鬼コーチ、猛特訓、魔球の開発は現実に基づいていた

 五輪初のアジア開催となった東京オリンピックで金メダルに輝いた女子バレーボール日本代表は、実はナショナルチームながら大日本紡績(のちのユニチカ)貝塚工場の選手たちを主体にしたチームでした。

 このチームを率いたのは大松博文監督。太平洋戦争で最も過酷だったとされる「インパール作戦」からの元帰還兵でした。大松監督は「鬼の大松」と呼ばれるほどのスパルタ特訓で、女子選手たちを鍛え上げたのです。「スポ根」の必須キャラである、鬼コーチの原型となった人物です。

 海外の強豪チームに比べ、当時の日本選手は体格面で劣っていました。そのハンデをカバーするために生み出されたのが、「回転レシーブ」や「木の葉落としサーブ」です。これら必殺技を身に付けたことで、「東洋の魔女」たちは世界を圧倒することができたのです。

 フランスのジュリアン・ファロ監督が撮ったドキュメンタリー映画『東洋の魔女』(2021年12月11日より劇場公開)は、日本代表チームが大松監督から尋常ではない猛特訓を受ける当時の様子から、引退した彼女たちのその後の姿までを伝えています。孫たちと遊ぶ優しいおばあちゃんになっている魔女たちの様子は、ほっこりさせるものがあります。

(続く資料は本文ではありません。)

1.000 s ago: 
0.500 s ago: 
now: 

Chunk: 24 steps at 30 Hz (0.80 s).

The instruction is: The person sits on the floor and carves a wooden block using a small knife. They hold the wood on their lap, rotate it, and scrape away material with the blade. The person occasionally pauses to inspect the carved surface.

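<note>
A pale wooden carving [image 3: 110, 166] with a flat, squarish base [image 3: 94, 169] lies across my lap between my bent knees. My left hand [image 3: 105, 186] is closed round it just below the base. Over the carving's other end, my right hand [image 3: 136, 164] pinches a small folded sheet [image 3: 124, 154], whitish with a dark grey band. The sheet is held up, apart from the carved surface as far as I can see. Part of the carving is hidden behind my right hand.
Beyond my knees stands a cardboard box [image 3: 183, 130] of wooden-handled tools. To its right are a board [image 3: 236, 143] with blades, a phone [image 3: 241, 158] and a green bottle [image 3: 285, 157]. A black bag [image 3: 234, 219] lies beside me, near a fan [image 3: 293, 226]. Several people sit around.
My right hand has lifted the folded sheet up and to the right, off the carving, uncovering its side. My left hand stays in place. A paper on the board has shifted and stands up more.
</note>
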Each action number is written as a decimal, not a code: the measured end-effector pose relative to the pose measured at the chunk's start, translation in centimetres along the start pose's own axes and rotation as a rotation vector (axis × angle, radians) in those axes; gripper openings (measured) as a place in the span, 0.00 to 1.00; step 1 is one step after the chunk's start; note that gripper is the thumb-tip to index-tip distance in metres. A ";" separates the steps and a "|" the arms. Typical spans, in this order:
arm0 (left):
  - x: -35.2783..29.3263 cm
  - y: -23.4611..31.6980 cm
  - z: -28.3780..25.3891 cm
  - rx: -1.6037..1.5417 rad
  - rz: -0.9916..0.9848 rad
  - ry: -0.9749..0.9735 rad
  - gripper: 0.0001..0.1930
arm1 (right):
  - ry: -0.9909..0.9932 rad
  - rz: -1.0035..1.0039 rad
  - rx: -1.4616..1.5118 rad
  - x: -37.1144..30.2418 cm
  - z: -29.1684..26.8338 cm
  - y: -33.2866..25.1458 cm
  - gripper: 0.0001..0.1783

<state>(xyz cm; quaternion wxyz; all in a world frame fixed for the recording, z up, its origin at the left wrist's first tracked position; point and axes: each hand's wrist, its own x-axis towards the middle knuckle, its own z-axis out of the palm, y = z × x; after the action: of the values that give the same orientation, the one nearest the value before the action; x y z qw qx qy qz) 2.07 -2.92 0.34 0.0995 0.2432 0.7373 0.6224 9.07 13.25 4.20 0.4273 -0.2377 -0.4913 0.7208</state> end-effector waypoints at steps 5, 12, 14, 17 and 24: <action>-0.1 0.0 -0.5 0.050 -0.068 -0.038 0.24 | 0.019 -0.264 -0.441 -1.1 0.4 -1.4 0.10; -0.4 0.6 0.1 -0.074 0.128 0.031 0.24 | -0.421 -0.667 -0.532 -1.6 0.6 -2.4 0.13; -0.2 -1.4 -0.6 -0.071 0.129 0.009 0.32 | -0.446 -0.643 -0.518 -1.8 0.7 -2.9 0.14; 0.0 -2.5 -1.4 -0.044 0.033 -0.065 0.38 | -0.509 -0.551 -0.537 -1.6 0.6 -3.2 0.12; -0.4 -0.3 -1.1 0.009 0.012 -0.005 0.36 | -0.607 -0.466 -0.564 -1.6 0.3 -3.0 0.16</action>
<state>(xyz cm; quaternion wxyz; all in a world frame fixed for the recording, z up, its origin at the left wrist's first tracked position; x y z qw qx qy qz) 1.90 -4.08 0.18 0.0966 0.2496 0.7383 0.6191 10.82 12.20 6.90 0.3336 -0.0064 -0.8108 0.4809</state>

 日本代表と宿敵・ソ連(現在のロシア)が東京オリンピックの決勝戦で激突する様子が、映画『東洋の魔女』のハイライトシーンとなっています。当時の資料映像のなかに、『アタックNo.1』の主人公・鮎原こずえが奮闘するシーンも盛り込むなど、かなりユニークな構成です。エンディングには『アタックNo.1』の主題歌も流れます。ファロ監督は日本のアニメが大のお気に入りのようです。